От природы я человек доброжелательный, не склочный, не злобный, не злопамятный. Но памятливый. Помню, насколько неприятно и даже больно было мне от поступка артиста Геннадия Фролова, нарушившего дисциплину в те времена, когда я был директором театра «Современник». Актеры – существа агрессивные, неверные, легкомысленные, сбивающиеся в кучу при первой же возможности отпраздновать какую-нибудь дату и стремительно разбегающиеся при серьезной опасности, защищающие своего товарища, пьющего или пакостящего, перед представителями власти и совершенно не думающие, что в результате этого произойдет с защищаемым ими гражданином. Ринувшиеся тогда на защиту Фролова люди, в общем-то, зря этим занимались, потому что никогда во мне не было желания унизить, оскорбить и «повозить лицом по асфальту» какого бы то ни было человека.
Мне нередко приходится говорить моим собеседникам жесткие или даже жестокие вещи, но унижать людей мне не свойственно. Это качество у меня от отца. Унижают себе подобных получающие от этого удовлетворение. Став свидетелем того, как это делается другими, я всегда опускал глаза и старался как можно скорее слинять из пространства, где происходило унижение одного человека другим. А вот эта жалость, сентиментальность, даже в какой-то степени слезливость, которую я в юности испытывал по отношению к старухам или сейчас испытываю, когда гляжу на мальчика из детского дома, – это от мамы. Все остальное – дисциплина, умение держать дистанцию, жесткая последовательность, отсутствие потребности повторять что-либо, довольно быстрое схватывание и усвоение материала, быстрое познавание проблемы и рождение предложений по решению – от отца.

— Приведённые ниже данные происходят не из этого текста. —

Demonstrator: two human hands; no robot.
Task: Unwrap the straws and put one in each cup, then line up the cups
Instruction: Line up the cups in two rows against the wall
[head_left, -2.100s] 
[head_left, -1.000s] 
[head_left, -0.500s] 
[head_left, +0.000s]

В Художественном театре все довольно-таки быстро встало на свои места. Кто был лучше, кто хуже на этом пути истинном, говорить не буду, я не классный руководитель, чтобы ставить оценки за прилежание. Конечно же, бывали и неожиданности. Я испытал настоящую бурю эмоций, когда обнаружил, что у меня в кабинете над столом кем-то неизвестным установлено подслушивающее устройство! Причем установлено не Федеральной службой безопасности, а, так сказать, «своими бойцами невидимого фронта». От этих «бойцов» было очень непросто освободиться, но все же мы от них освободились.
Коллектив МХАТ имени А.П. Чехова достаточно быстро понял, что я пришел не для того, чтобы всех уволить, и не для того, чтобы забыть о достоинствах честных людей, посвятивших этому театру жизнь.
Теоретически ответить на вопрос, как надо управлять театром и кто именно должен стоять во главе, нельзя. Процветающие пути равно сулят и пришедший к руководству завлит, и талантливый менеджер, и, конечно же, режиссер, создающий так называемый авторский театр, чему есть немало удачных примеров: Малый драматический театр под руководством Льва Додина, театр «Мастерская Петра Фоменко», в конце концов, тот же Ленком. Нельзя допускать лишь одного – коллективного руководства. Во главе театра, как и в любом другом деле, должны стоять успешные люди.